» TASK DIRECTIONS
Would it be possible to reproduce every entry exactly, please?

[Items from a data source]
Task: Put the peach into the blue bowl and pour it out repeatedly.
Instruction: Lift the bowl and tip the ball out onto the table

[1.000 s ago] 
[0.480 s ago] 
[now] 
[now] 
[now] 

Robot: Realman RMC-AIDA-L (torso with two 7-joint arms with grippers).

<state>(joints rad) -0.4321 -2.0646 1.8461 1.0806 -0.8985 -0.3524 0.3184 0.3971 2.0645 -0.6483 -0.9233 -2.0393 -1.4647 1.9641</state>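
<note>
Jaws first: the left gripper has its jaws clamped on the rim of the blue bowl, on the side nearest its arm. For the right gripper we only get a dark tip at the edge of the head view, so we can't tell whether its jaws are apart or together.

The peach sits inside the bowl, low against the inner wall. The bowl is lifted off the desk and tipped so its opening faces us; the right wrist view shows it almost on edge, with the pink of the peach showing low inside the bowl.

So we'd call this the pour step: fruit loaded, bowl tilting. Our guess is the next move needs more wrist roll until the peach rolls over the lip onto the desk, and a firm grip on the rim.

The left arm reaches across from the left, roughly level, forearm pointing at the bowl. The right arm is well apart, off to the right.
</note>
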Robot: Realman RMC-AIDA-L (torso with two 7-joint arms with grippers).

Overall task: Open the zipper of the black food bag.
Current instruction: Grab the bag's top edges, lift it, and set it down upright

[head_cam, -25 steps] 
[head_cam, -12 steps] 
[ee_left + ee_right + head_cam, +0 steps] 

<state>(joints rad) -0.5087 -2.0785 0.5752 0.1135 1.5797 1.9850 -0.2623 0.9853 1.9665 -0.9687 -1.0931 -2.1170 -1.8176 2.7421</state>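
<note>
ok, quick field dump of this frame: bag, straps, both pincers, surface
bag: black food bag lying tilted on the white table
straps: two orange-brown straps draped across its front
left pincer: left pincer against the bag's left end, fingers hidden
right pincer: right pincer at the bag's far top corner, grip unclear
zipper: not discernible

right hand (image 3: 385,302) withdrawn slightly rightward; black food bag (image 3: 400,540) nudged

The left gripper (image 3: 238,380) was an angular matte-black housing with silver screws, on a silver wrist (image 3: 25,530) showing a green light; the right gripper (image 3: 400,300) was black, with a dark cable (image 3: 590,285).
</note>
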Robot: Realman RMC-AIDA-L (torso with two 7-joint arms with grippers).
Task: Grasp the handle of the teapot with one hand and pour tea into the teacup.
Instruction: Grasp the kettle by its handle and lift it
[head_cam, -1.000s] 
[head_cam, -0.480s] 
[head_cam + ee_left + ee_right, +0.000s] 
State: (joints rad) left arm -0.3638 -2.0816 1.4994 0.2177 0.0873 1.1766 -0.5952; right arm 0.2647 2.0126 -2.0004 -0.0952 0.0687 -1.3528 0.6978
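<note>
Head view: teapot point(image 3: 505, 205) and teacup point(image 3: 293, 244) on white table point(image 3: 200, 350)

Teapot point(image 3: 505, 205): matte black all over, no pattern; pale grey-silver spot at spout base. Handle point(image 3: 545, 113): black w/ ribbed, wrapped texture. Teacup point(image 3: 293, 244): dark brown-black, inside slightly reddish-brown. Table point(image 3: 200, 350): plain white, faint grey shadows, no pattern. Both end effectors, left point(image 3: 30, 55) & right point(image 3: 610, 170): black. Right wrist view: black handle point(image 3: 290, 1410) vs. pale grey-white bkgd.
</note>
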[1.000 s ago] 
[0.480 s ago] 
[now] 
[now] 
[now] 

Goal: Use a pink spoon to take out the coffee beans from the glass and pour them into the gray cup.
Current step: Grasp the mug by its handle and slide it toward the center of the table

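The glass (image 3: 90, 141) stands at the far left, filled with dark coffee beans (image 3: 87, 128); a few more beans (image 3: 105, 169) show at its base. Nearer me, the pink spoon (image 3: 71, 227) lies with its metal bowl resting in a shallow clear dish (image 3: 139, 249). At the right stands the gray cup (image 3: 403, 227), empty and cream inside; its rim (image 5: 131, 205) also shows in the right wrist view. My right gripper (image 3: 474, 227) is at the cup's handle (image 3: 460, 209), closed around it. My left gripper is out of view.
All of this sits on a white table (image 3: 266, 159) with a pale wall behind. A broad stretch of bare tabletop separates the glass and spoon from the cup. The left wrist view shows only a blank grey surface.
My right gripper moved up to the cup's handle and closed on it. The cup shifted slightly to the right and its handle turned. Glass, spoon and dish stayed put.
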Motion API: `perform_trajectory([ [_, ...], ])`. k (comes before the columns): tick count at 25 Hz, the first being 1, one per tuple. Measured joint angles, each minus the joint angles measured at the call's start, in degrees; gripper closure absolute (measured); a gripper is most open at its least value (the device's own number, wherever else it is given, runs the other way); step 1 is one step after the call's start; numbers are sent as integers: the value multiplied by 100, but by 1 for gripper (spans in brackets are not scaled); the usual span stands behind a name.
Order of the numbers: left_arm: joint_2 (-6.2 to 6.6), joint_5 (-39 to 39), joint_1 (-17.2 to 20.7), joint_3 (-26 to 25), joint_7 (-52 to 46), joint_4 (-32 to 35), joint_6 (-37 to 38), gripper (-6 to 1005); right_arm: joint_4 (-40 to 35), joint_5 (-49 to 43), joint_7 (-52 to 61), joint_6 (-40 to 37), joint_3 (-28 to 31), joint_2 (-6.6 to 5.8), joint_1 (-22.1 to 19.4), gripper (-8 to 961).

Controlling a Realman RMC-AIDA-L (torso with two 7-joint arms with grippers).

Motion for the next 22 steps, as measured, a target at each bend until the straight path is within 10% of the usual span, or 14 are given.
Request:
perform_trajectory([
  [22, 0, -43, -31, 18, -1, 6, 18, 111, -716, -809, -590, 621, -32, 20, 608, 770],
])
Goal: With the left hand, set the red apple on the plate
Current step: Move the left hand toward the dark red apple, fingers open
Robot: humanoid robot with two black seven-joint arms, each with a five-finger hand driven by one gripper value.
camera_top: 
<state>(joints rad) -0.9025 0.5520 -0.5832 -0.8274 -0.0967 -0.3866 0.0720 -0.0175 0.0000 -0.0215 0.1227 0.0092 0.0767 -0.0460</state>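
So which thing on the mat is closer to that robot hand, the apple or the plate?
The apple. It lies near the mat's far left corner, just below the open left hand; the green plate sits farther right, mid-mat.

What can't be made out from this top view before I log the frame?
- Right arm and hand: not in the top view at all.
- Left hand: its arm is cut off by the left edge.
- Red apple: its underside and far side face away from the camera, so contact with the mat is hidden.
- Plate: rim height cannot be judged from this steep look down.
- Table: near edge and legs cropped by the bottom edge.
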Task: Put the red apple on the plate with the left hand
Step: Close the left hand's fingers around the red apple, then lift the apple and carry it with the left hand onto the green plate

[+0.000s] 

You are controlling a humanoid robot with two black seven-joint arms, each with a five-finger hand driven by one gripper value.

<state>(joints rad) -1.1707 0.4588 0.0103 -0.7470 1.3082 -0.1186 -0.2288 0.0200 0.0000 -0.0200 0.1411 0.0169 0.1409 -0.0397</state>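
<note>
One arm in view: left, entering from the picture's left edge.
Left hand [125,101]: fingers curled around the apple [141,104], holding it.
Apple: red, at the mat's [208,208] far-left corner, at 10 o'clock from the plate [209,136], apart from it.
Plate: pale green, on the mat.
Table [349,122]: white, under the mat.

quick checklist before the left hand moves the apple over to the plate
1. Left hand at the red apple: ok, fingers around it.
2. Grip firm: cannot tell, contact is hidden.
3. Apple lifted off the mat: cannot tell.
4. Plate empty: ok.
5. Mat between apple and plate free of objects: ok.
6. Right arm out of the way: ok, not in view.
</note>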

» OUTPUT FOR THIS TASK
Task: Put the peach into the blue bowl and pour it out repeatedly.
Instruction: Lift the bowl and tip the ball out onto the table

[1.000 s ago] 
[0.480 s ago] 
[now] 
[now] 
[now] 

Robot: Realman RMC-AIDA-L (torso with two 7-joint arms with grippers).

<state>(joints rad) -0.4321 -2.0646 1.8461 1.0806 -0.8985 -0.3524 0.3184 0.3971 2.0645 -0.6483 -0.9233 -2.0393 -1.4647 1.9641</state>
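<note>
Jaws first: the left gripper has its jaws clamped on the rim of the blue bowl, on the side nearest its arm. For the right gripper we only get a dark tip at the edge of the head view, so we can't tell whether its jaws are apart or together.

The peach sits inside the bowl, low against the inner wall. The bowl is lifted off the desk and tipped so its opening faces us; the right wrist view shows it almost on edge, with the pink of the peach showing low inside the bowl.

So we'd call this the pour step: fruit loaded, bowl tilting. Our guess is the next move needs more wrist roll until the peach rolls over the lip onto the desk, and a firm grip on the rim.

The left arm reaches across from the left, roughly level, forearm pointing at the bowl. The right arm is well apart, off to the right.
</note>
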Robot: Realman RMC-AIDA-L (torso with two 7-joint arms with grippers).

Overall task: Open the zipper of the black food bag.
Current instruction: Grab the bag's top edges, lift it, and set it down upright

[head_cam, -25 steps] 
[head_cam, -12 steps] 
[ee_left + ee_right + head_cam, +0 steps] 

<state>(joints rad) -0.5087 -2.0785 0.5752 0.1135 1.5797 1.9850 -0.2623 0.9853 1.9665 -0.9687 -1.0931 -2.1170 -1.8176 2.7421</state>
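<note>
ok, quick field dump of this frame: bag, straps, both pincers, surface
bag: black food bag lying tilted on the white table
straps: two orange-brown straps draped across its front
left pincer: left pincer against the bag's left end, fingers hidden
right pincer: right pincer at the bag's far top corner, grip unclear
zipper: not discernible

right hand (image 3: 385,302) withdrawn slightly rightward; black food bag (image 3: 400,540) nudged

The left gripper (image 3: 238,380) was an angular matte-black housing with silver screws, on a silver wrist (image 3: 25,530) showing a green light; the right gripper (image 3: 400,300) was black, with a dark cable (image 3: 590,285).
</note>
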Robot: Realman RMC-AIDA-L (torso with two 7-joint arms with grippers).
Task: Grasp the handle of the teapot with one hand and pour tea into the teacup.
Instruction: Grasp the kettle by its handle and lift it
[head_cam, -1.000s] 
[head_cam, -0.480s] 
[head_cam + ee_left + ee_right, +0.000s] 
State: (joints rad) left arm -0.3638 -2.0816 1.4994 0.2177 0.0873 1.1766 -0.5952; right arm 0.2647 2.0126 -2.0004 -0.0952 0.0687 -1.3528 0.6978
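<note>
Head view: teapot point(image 3: 505, 205) and teacup point(image 3: 293, 244) on white table point(image 3: 200, 350)

Teapot point(image 3: 505, 205): matte black all over, no pattern; pale grey-silver spot at spout base. Handle point(image 3: 545, 113): black w/ ribbed, wrapped texture. Teacup point(image 3: 293, 244): dark brown-black, inside slightly reddish-brown. Table point(image 3: 200, 350): plain white, faint grey shadows, no pattern. Both end effectors, left point(image 3: 30, 55) & right point(image 3: 610, 170): black. Right wrist view: black handle point(image 3: 290, 1410) vs. pale grey-white bkgd.
</note>
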[1.000 s ago] 
[0.480 s ago] 
[now] 
[now] 
[now] 

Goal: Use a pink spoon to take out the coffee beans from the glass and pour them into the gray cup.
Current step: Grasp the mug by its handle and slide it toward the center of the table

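The glass (image 3: 90, 141) stands at the far left, filled with dark coffee beans (image 3: 87, 128); a few more beans (image 3: 105, 169) show at its base. Nearer me, the pink spoon (image 3: 71, 227) lies with its metal bowl resting in a shallow clear dish (image 3: 139, 249). At the right stands the gray cup (image 3: 403, 227), empty and cream inside; its rim (image 5: 131, 205) also shows in the right wrist view. My right gripper (image 3: 474, 227) is at the cup's handle (image 3: 460, 209), closed around it. My left gripper is out of view.
All of this sits on a white table (image 3: 266, 159) with a pale wall behind. A broad stretch of bare tabletop separates the glass and spoon from the cup. The left wrist view shows only a blank grey surface.
My right gripper moved up to the cup's handle and closed on it. The cup shifted slightly to the right and its handle turned. Glass, spoon and dish stayed put.
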Motion API: `perform_trajectory([ [_, ...], ])`. k (comes before the columns): tick count at 25 Hz, the first being 1, one per tuple. Measured joint angles, each minus the joint angles measured at the call's start, in degrees; gripper closure absolute (measured); a gripper is most open at its least value (the device's own number, wherever else it is given, runs the other way); step 1 is one step after the call's start; numbers are sent as integers: the value multiplied by 100, but by 1 for gripper (spans in brackets are not scaled); the usual span stands behind a name.
Order of the numbers: left_arm: joint_2 (-6.2 to 6.6), joint_5 (-39 to 39), joint_1 (-17.2 to 20.7), joint_3 (-26 to 25), joint_7 (-52 to 46), joint_4 (-32 to 35), joint_6 (-37 to 38), gripper (-6 to 1005); right_arm: joint_4 (-40 to 35), joint_5 (-49 to 43), joint_7 (-52 to 61), joint_6 (-40 to 37), joint_3 (-28 to 31), joint_2 (-6.6 to 5.8), joint_1 (-22.1 to 19.4), gripper (-8 to 961).

Controlling a Realman RMC-AIDA-L (torso with two 7-joint arms with grippers).

Motion for the next 22 steps, as measured, a target at each bend until the straight path is within 10% of the usual span, or 14 are given.
Request:
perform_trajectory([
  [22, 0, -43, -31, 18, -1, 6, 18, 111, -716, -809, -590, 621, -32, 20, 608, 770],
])
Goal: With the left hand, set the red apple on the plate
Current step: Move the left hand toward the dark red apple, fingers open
Robot: humanoid robot with two black seven-joint arms, each with a five-finger hand driven by one gripper value.
camera_top: 
<state>(joints rad) -0.9025 0.5520 -0.5832 -0.8274 -0.0967 -0.3866 0.0720 -0.0175 0.0000 -0.0215 0.1227 0.0092 0.0767 -0.0460</state>
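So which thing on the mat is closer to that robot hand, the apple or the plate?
The apple. It lies near the mat's far left corner, just below the open left hand; the green plate sits farther right, mid-mat.

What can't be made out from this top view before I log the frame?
- Right arm and hand: not in the top view at all.
- Left hand: its arm is cut off by the left edge.
- Red apple: its underside and far side face away from the camera, so contact with the mat is hidden.
- Plate: rim height cannot be judged from this steep look down.
- Table: near edge and legs cropped by the bottom edge.
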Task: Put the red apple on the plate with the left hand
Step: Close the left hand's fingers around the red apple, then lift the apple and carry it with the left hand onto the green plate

[+0.000s] 

You are controlling a humanoid robot with two black seven-joint arms, each with a five-finger hand driven by one gripper value.

<state>(joints rad) -1.1707 0.4588 0.0103 -0.7470 1.3082 -0.1186 -0.2288 0.0200 0.0000 -0.0200 0.1411 0.0169 0.1409 -0.0397</state>
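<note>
One arm in view: left, entering from the picture's left edge.
Left hand [125,101]: fingers curled around the apple [141,104], holding it.
Apple: red, at the mat's [208,208] far-left corner, at 10 o'clock from the plate [209,136], apart from it.
Plate: pale green, on the mat.
Table [349,122]: white, under the mat.

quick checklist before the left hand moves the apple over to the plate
1. Left hand at the red apple: ok, fingers around it.
2. Grip firm: cannot tell, contact is hidden.
3. Apple lifted off the mat: cannot tell.
4. Plate empty: ok.
5. Mat between apple and plate free of objects: ok.
6. Right arm out of the way: ok, not in view.
</note>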

The full output has already been given.